Malgré ce rigoureux panthéisme, la physique de Xénophane montre une forte ressemblance avec celle des milésiens. L’élément premier est la terre, qui engendre tout et à laquelle tout retourne. La terre se dissout dans l’Océan, qui est son fils ; par cette dissolution, l’univers se dirige vers sa destruction, terme provisoire du processus entraînant la mort de l’humanité, préalable à une nouvelle naissance. Quant au soleil, il est composé des corpuscules de vapeur attirés depuis l’Océan et les eaux par sa chaleur : il meurt donc chaque nuit pour renaître au matin.


Parménide

Disciple du précédent, le premier et le plus important des philosophes d’Élée, Parménide (504-501? av. J.-C. ou 456-436? av. J.-C.) nous est surtout connu par divers intermédiaires sur lesquels il a exercé son influence et par son poème De la nature, prototype de la conception logicienne de l’être qui est en train de s’instaurer.
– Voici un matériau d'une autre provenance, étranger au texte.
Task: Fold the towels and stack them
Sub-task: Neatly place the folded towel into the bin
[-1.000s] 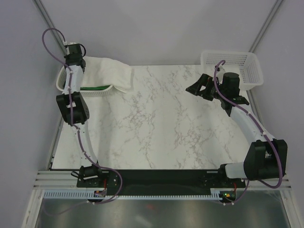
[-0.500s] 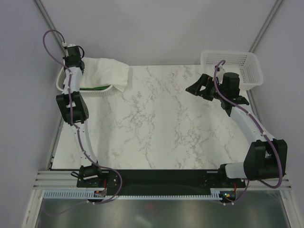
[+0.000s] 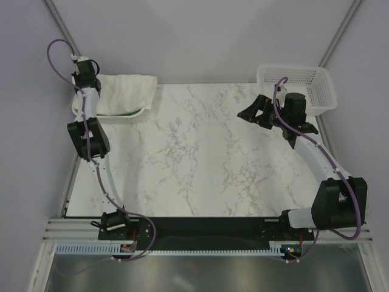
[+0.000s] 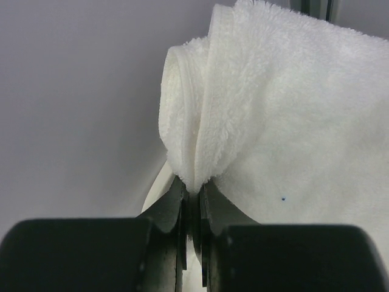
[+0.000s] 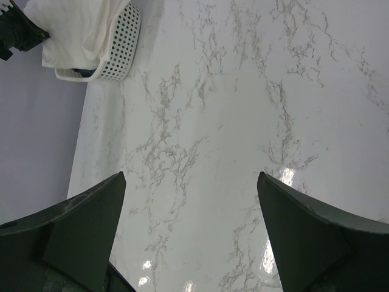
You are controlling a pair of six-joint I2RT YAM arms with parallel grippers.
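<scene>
The white towel hangs spread over the left basket, lifted at its far left end. My left gripper is shut on a bunched edge of the white towel; its jaws pinch the cloth. A sliver of the green towel shows inside the basket under the white one. The navy towel is hidden in the top view; a dark bit shows in the basket in the right wrist view. My right gripper is open and empty, high over the table's right part.
An empty white mesh basket stands at the table's back right corner. The marble table spreads between the arms. Grey walls stand close behind the left basket. In the right wrist view the left basket shows at the top left.
My left gripper has moved left and back with the white towel, pulling its trailing end off the table so it now hangs over the basket. The right arm has not moved.
</scene>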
(1) Seul l’être est, le non-être n’est pas ; le non-être ne peut être pensé et ne saurait être ; au contraire, l’être est « ce qui peut être pensé » et ne saurait ne pas être.
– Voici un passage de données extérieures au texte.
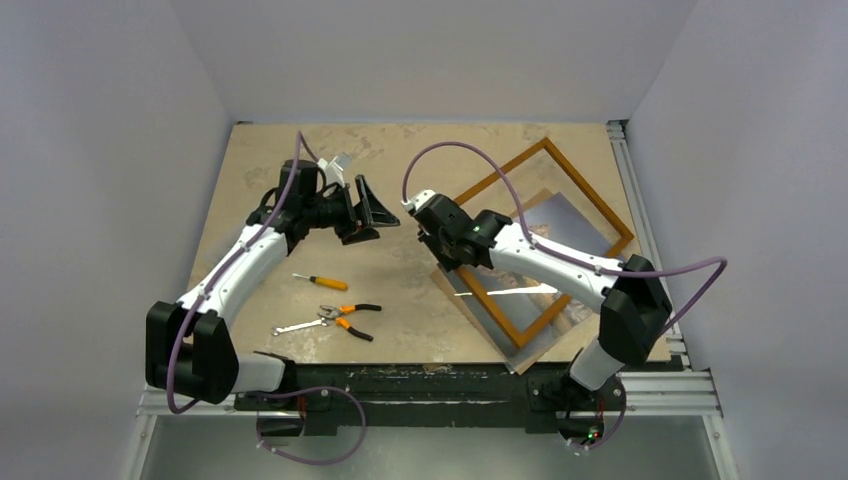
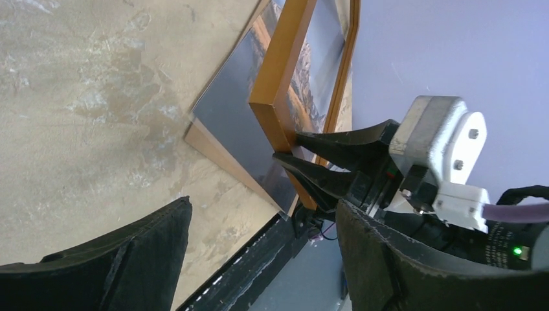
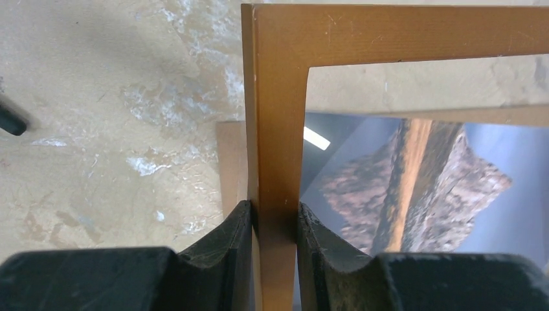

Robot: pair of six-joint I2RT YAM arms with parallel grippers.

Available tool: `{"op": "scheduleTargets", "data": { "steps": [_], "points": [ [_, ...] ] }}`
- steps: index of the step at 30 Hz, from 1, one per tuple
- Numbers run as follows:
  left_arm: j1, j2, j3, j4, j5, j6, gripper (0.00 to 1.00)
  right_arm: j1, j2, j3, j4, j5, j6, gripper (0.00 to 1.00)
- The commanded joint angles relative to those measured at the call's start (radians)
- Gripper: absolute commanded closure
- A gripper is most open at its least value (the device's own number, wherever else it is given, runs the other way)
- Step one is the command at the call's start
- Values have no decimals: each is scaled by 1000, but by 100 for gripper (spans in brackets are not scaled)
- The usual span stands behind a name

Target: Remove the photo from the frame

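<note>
Right end effector [image 3: 274, 227]: black fingers pressed together on the narrow moulding of the thin orange-brown wooden frame [image 3: 388, 32], one finger on each side of the rail, just short of a corner. Firm pinch, nothing else held.

Under that rail lies the large rectangular photo [image 3: 414, 181] of a brown rocky mountain mirrored in water, face up on the beige mottled tabletop [image 1: 420, 150]. It sits skewed to the frame, not seated in it. Bare tabletop shows through the opening's far part, and a strip of the plain brown board backing pokes out beside the rail. From the left wrist view, the gripped side of the frame looks raised clear of the print, which stays flat.

Left end effector [image 1: 372, 220]: fingers wide apart, empty, hovering over the tabletop left of the frame and aimed at it, not touching.

Nearer the arm bases, well apart from the frame: orange-handled screwdriver [image 1: 322, 282], orange-handled pliers [image 1: 350, 318], small silver wrench [image 1: 295, 326].

Handling, judged:
- Frame is likely light and stiff. The smooth finish on a narrow rail could twist or slip in the pinch, so hold near a corner.
- Print looks thin, board-backed, fairly stiff and glossy (a light glare shows on it), so it scuffs easily.
- Flat on the tabletop it gives little edge to grab. Best hold is the corner or board strip sticking out past the moulding, pinched at the edge and off the picture face.
</note>
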Motion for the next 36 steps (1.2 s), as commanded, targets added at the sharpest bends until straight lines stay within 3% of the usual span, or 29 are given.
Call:
{"op": "scheduleTargets", "data": {
  "steps": [1,6,11,14,20,25,32,36],
  "points": [
    [12,-10,-56,73,11,-76,21,-9,47,121,-63,24,-193,100],
    [119,-53,-185,132,10,-267,24,-18,182,259,-94,-27,-289,100],
    [172,-58,-161,16,-5,-202,18,-18,318,422,-130,-64,-338,100],
    [170,-20,-203,157,83,-252,14,-18,345,464,-128,-84,-340,100],
    [141,64,-294,447,100,-456,11,-18,320,428,-54,-151,-329,100],
    [118,120,-380,735,36,-638,19,-18,258,355,12,-205,-286,100],
    [8,239,-355,933,4,-740,23,-18,179,257,112,-257,-255,100],
    [-52,326,-330,1078,-24,-804,36,-18,171,251,120,-255,-255,100]
  ]
}}
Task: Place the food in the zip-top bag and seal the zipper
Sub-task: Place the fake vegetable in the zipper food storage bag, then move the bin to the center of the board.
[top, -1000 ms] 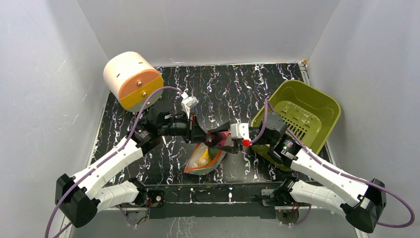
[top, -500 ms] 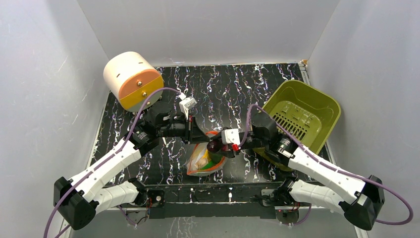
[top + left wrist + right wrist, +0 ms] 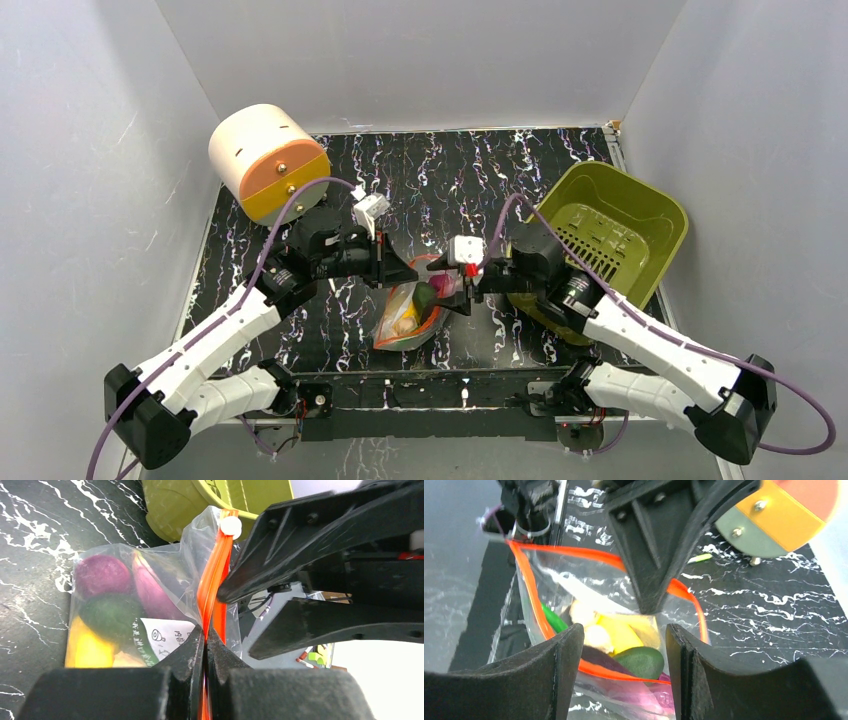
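The zip-top bag (image 3: 405,318) hangs with its mouth up at the table's near middle. My left gripper (image 3: 410,274) is shut on the zipper (image 3: 211,575), pinching the orange-red strip at one end of the mouth. In the right wrist view the mouth gapes open, its zipper (image 3: 569,551) curving round the food. Inside lie the yellow piece (image 3: 624,632), the beige lump (image 3: 584,612), a green piece (image 3: 555,620) and the dark purple eggplant (image 3: 596,657) with its green cap (image 3: 641,662). My right gripper (image 3: 624,652) stands open just above the mouth, nothing between its fingers.
The olive-green basket (image 3: 610,235) stands tilted at the right, just behind my right arm. A cream and orange cylinder (image 3: 268,162) sits at the back left. White walls close in the black marbled table (image 3: 450,170) on three sides.
My right gripper carried the eggplant left over the bag's mouth and opened; the eggplant now lies inside the bag. The left gripper kept its hold on the zipper.
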Available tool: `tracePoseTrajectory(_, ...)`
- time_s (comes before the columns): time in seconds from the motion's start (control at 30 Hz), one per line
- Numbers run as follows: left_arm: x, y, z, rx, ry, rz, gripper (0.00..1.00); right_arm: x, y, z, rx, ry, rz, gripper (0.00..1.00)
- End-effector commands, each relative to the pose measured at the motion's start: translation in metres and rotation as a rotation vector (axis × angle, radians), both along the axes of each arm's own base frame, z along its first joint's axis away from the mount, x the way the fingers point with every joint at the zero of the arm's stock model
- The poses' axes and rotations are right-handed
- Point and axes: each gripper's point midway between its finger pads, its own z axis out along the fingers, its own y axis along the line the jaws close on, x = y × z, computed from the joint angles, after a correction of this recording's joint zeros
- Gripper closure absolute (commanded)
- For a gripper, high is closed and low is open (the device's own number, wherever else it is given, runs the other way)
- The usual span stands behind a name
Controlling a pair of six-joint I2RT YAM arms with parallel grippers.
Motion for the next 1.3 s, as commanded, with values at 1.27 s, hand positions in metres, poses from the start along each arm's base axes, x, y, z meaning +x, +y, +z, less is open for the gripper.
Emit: tracePoseTrajectory(1.27,0.056,0.05,0.071,0.13,-0.345,0.344,1.0,0.098,-0.168,0.022,0.555,0.882,-1.733,0.39)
(2) L’être est éternel ; il n’a pas de commencement, il n’est pas né, car il serait alors issu du néant et ce qui est ne saurait être produit par ce qui n’est pas.
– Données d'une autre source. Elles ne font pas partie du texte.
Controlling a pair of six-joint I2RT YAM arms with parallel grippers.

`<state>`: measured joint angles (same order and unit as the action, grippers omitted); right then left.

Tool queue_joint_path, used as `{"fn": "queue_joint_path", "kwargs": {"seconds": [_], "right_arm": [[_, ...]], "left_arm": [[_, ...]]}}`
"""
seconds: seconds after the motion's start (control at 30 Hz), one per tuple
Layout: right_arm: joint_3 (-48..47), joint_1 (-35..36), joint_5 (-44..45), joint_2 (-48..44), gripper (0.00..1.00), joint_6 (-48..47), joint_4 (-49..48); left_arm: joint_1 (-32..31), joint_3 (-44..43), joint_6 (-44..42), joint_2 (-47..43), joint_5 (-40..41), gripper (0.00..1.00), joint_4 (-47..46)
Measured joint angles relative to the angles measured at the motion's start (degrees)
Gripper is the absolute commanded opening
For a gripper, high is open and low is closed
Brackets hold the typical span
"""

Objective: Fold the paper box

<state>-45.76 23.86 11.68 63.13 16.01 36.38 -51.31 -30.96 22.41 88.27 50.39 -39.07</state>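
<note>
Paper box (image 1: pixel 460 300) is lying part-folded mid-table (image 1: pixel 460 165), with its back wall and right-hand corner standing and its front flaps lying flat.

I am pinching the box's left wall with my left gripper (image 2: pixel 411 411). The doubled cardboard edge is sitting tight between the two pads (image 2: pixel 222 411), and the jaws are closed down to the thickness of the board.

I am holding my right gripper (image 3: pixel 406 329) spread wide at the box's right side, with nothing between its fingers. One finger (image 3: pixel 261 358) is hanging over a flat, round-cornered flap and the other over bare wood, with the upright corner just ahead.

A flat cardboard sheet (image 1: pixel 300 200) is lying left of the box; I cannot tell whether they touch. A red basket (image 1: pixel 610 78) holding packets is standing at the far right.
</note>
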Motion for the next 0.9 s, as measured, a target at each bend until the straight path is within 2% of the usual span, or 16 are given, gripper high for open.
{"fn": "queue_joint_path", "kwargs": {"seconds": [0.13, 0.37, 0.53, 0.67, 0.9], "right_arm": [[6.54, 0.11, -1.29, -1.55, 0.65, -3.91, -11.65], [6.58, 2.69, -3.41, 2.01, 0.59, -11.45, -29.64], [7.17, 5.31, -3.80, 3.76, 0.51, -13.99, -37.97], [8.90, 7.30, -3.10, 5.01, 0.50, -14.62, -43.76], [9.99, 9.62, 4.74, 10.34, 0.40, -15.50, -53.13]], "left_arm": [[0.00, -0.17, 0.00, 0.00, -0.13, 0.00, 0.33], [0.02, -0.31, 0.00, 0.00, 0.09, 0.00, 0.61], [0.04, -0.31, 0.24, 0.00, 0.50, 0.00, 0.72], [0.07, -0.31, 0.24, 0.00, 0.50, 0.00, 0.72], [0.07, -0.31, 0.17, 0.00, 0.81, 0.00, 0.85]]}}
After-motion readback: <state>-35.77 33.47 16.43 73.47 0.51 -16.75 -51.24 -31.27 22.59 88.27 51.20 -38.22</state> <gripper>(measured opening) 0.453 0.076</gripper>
(3) L’être est a-temporel, hors du temps. N’étant pas plus sujet à périr qu’à naître, il ignore également le mouvement. Le mouvement est exclu, au même titre que le devenir ; ils n’existent pas, puisqu’ils exigent un terme moyen entre être et non-être ou un passage de l’un à l’autre considérés comme impossibles.
(4) L’être est continu ; il est nécessairement indivisible pour cette raison que, dans le cas inverse, il y aurait du non-être entre ses parties ; le vide n’existe pas.

L’être est fini — de forme sphérique (comme chez Xénophane) — et constitue la perfection même : son caractère est la complétude, l’absence de manque ou de défaut. C’est, en un mot, le ciel avec tout ce qu’il contient.

Outre l’influence du pythagorisme, la physique de Parménide est tributaire, comme celle de son prédécesseur, de la conception milésienne. Deux éléments composent la substance première du monde visible : ce sont la lumière et l’obscurité, ou encore le feu — léger et subtil, il sépare — et la terre — dense et lourde, elle unit. La terre, sphérique et comportant une masse de feu en son milieu, est située au centre de l’univers, où elle se tient immobile. Plusieurs disques emboîtés les uns dans les autres l’entourent, alternativement froids et sombres ou lumineux et chauds, et limités à la périphérie par une couronne de feu ; au-dessous de celle-ci, et limitant le monde, un disque à l’intérieur duquel prend place une couronne pour chaque astre. C’est ce disque qui met en mouvement tous les autres.